Brief: A verbatim reproduction of the lines below, from the line containing "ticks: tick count" through the line containing "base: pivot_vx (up", both ends included, is the whole required output.

Supplied information:
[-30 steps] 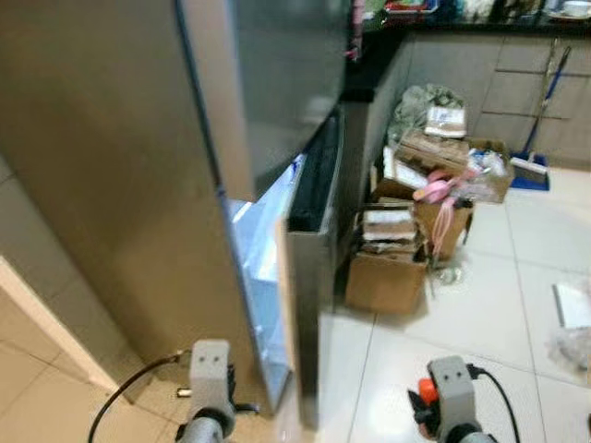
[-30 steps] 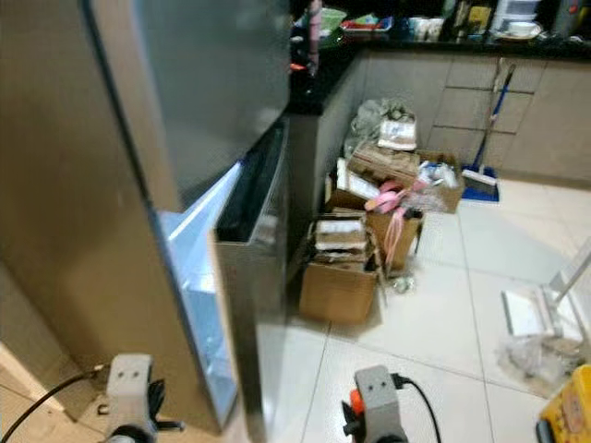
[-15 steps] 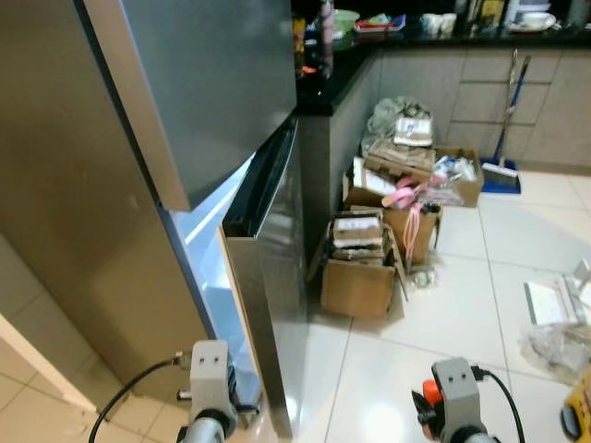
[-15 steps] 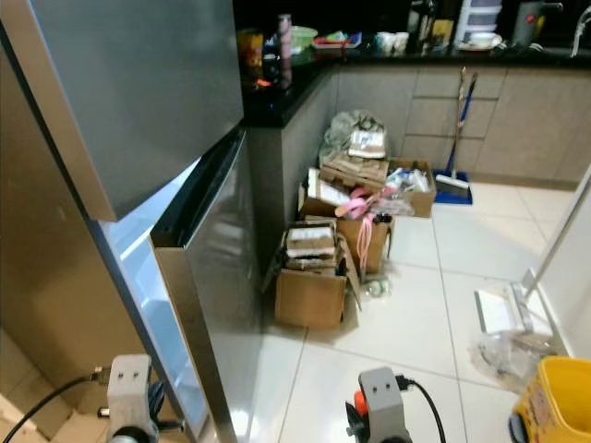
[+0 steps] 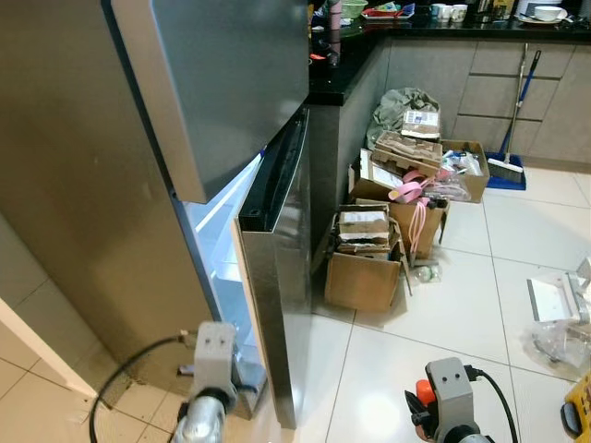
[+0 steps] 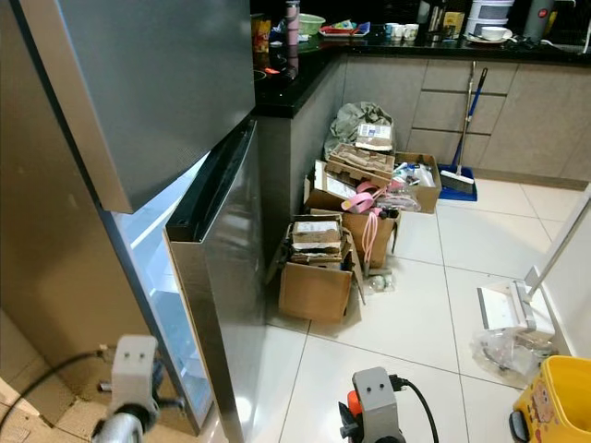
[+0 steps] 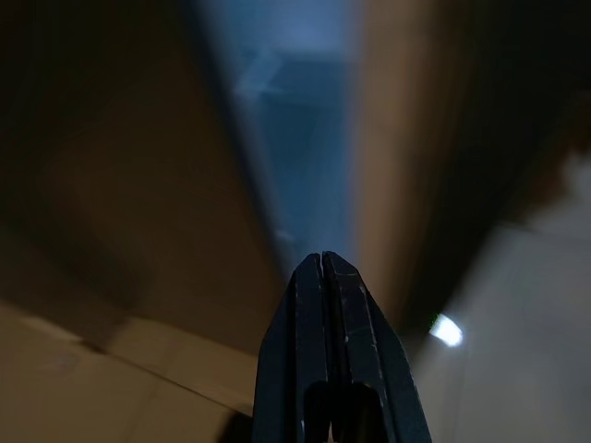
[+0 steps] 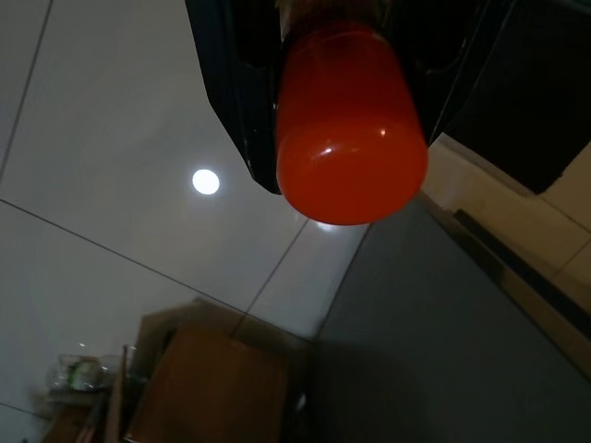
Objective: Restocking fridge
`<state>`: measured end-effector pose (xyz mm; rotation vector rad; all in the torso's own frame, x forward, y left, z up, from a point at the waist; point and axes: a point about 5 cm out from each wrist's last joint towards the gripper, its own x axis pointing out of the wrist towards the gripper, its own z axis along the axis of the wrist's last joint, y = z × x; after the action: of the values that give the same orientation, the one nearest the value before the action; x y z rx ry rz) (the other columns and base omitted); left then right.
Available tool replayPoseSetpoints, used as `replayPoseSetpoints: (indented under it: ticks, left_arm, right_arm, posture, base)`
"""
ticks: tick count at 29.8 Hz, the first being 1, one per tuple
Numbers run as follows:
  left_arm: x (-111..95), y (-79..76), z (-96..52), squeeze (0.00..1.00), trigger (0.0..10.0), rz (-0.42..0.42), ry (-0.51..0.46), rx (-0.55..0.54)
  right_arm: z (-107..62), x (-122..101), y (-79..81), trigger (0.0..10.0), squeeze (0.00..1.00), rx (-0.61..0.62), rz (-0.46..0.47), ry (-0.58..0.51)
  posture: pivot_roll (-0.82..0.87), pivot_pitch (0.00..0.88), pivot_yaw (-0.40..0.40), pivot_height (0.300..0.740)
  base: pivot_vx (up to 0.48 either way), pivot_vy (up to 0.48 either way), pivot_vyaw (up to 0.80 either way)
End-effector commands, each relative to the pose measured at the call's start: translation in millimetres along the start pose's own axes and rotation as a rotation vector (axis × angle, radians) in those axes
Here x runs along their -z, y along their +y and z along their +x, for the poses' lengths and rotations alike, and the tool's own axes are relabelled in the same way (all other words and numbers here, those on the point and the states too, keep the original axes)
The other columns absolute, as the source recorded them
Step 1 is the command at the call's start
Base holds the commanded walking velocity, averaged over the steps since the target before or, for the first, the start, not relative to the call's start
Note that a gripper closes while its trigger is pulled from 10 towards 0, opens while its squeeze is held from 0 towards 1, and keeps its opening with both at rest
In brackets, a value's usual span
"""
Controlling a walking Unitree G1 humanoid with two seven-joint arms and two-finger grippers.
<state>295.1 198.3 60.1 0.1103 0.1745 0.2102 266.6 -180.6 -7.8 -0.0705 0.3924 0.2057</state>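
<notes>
Right now the fridge takes up the robot's left side, tall steel body, upper door shut, lower door swung partly out with the lit interior showing through the gap. Door looks heavy and stiff, hinged; probably best pushed or hooked at its free vertical edge near the top corner, not on the slick steel face.

Dark-topped table runs behind along the wall with dishes on it. Cardboard boxes sit piled on the tiled floor just beside the fridge door, and a broom leans further back. Yellow bucket is at the robot's right.

Left end effector: fingers pressed together, holding nothing, pointing at the lit gap between fridge body and door, close to the door's lower edge.

Right end effector is clamped on an orange-capped item, held low over the floor, well apart from the fridge opening. Only the rounded glossy orange end is clear; body is hidden by the fingers, so can't tell what container it is. Smooth plastic, probably rigid and light, likely slippery, so grip on the body below the cap looks safer than the cap itself.
</notes>
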Motion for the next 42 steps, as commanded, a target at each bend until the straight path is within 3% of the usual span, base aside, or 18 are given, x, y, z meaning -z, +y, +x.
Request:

Task response:
ticks: tick count at 29.8 Hz, the first being 1, one per tuple
Numbers run as follows:
  left_arm: x (-111..95), y (-79..76), z (-96..52), squeeze (0.00..1.00), trigger (0.0..10.0), rz (-0.42..0.42), ry (-0.51..0.46), rx (-0.55..0.54)
  right_arm: z (-107..62), x (-122..101), y (-79..81), trigger (0.0..10.0), squeeze (0.00..1.00), rx (-0.61..0.62), rz (-0.46..0.47), ry (-0.58..0.51)
  posture: pivot_roll (-0.82..0.87), pivot_pitch (0.00..0.88), pivot_yaw (-0.40..0.40), pivot_height (0.300..0.740)
  base: pivot_vx (up to 0.48 either way), pivot_vy (up to 0.48 either way), pivot_vyaw (up to 0.80 either way)

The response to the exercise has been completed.